▶ _Your goal_
Reproduce the listing below word for word, with no pictures.

- - - - - - -

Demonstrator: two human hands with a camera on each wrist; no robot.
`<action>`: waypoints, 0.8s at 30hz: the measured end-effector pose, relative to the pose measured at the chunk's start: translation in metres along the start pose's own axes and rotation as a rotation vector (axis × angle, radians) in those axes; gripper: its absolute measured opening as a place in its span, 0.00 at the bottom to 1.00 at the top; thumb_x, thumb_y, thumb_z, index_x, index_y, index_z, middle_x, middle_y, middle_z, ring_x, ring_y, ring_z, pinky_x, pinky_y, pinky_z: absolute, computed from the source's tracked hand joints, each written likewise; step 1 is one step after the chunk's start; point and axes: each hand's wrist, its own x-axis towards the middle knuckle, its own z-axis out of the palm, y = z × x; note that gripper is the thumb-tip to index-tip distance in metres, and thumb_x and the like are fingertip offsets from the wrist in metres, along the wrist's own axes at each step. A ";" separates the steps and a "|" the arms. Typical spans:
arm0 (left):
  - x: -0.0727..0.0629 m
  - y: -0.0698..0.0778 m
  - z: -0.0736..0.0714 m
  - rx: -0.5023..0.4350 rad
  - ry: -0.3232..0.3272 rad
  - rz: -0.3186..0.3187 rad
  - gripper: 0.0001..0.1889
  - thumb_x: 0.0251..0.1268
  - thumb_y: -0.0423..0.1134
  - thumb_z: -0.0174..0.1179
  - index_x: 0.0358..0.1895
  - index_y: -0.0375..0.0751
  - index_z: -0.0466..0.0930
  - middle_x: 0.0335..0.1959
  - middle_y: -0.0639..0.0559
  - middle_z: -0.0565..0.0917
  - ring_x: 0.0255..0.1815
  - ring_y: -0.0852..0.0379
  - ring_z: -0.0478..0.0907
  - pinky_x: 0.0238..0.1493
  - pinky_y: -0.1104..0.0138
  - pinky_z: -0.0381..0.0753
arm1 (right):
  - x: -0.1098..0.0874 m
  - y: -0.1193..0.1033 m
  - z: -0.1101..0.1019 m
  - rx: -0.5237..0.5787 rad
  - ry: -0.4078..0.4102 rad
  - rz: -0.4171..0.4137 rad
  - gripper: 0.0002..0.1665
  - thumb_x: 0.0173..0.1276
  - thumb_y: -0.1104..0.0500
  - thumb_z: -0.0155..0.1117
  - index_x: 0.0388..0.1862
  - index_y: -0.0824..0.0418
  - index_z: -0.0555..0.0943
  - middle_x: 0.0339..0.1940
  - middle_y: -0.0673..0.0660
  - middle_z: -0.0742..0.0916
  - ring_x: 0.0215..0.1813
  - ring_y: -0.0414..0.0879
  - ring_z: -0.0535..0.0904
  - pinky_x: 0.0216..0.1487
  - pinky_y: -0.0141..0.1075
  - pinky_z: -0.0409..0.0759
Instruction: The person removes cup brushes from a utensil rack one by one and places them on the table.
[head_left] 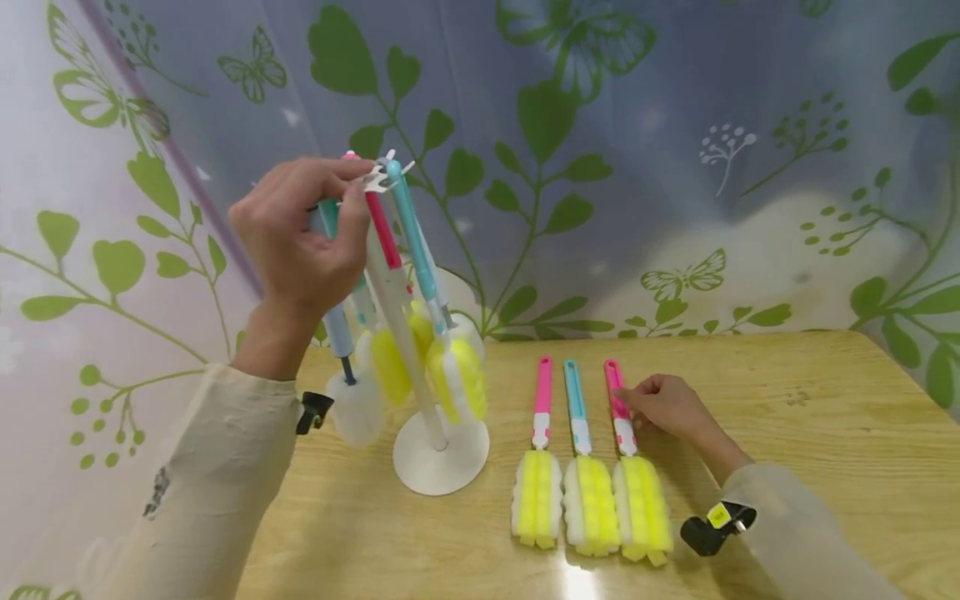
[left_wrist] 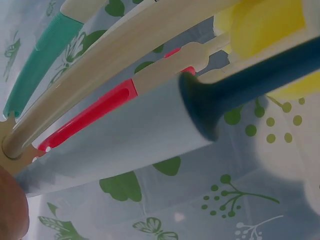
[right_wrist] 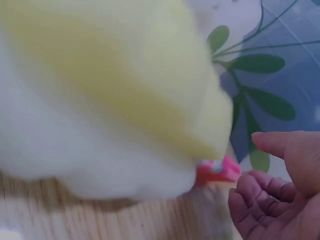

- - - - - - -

▶ _Response to this task_
Demonstrator: two human hands with a camera on each wrist; no robot.
`<action>`: waypoints, 0.8s at 30hz: the measured end-effector pose, relative to the pose measured at the chunk's start: translation in metres along the start pose's own axes and rotation as a rotation vector (axis × angle, radians) in those axes; gripper: its absolute measured opening as a place in its span, 0.00 at the bottom to 1.00 at the top; thumb_x, thumb_y, thumb_z, index_x, index_y, index_z, middle_x, middle_y, middle_z, ring_x, ring_y, ring_z, pinky_x, pinky_y, pinky_z: absolute, computed from the source's tracked hand joints, each written likewise; step 1 is one step after the chunk's start; point and axes: each hand's wrist, its own x-axis towards the middle knuckle, its own z-axis out of the palm, y = z × x; note that gripper is the thumb-tip to index-tip distance in metres, and thumb_x and the like are fingertip offsets from the wrist in metres, along the wrist's own axes at each step. A ";" separates the steps and a "|" the arms. Typical spans:
arm0 (left):
  - x: -0.0727..0.0629 m
  - y: -0.0698..0.0778 m
  - z: -0.0736..0.0714 m
  - rx: -0.5023..0.4350 rad
  - ry: -0.3232..0.3272 rad
  - rz: -0.3186..0.3187 rad
  - gripper: 0.0001..0.1889
  - thumb_x: 0.0251..0.1268
  - thumb_y: -0.0423..0.1134
  - thumb_z: -0.0174..0.1179
  - index_x: 0.0358..0.1895
  - index_y: -0.0375..0.0751
  - index_z: -0.0466..0.0930
  - middle_x: 0.0335..0.1959
  - middle_y: -0.0639..0.0559
  - middle_z: -0.0565..0.0917
  - ring_x: 0.0255..0.1815
  - ring_y: -0.0852..0.0379
  - ring_z: -0.0478..0.0907
  - pinky_x: 0.0238..0.1493
  - pinky_y: -0.1104..0.0138
  - pinky_z: -0.0381..0.0753
arm1 (right):
  - x: -0.1098..0.0874 m
  - y: -0.1193..0.1033 m
  - z: -0.1101..0.1019 m
  - rx: -0.5237..0.5787 rad
  - ry: -0.4078..0.4102 rad
  - rz: -0.4171..0.4137 rad
  - gripper: 0.0002..0.1665
  - thumb_x: 0.0173..0.1276
  - thumb_y: -0.1104..0.0500
  - thumb_z: -0.0155..0.1117
  - index_x: 0.0388..0.1862
  - index_y: -0.0824..0.0418
  - index_z: -0.0555..0.0943
  - middle_x: 0.0339..0.1940
  - middle_y: -0.0673..0.0660
  - middle_z: -0.0742..0.0916
  - ring_x: 0.0215..0.1813
  - ring_y: -0.0414..0.0879
  - ring_z: -0.0535..0.0904
  - pinky_x: 0.0216..0.1487
  - pinky_y: -0.0141..0.1075
  - pinky_z: -0.0409..0.0759
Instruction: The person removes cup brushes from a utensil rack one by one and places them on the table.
[head_left] 
[left_wrist] 
[right_wrist] 

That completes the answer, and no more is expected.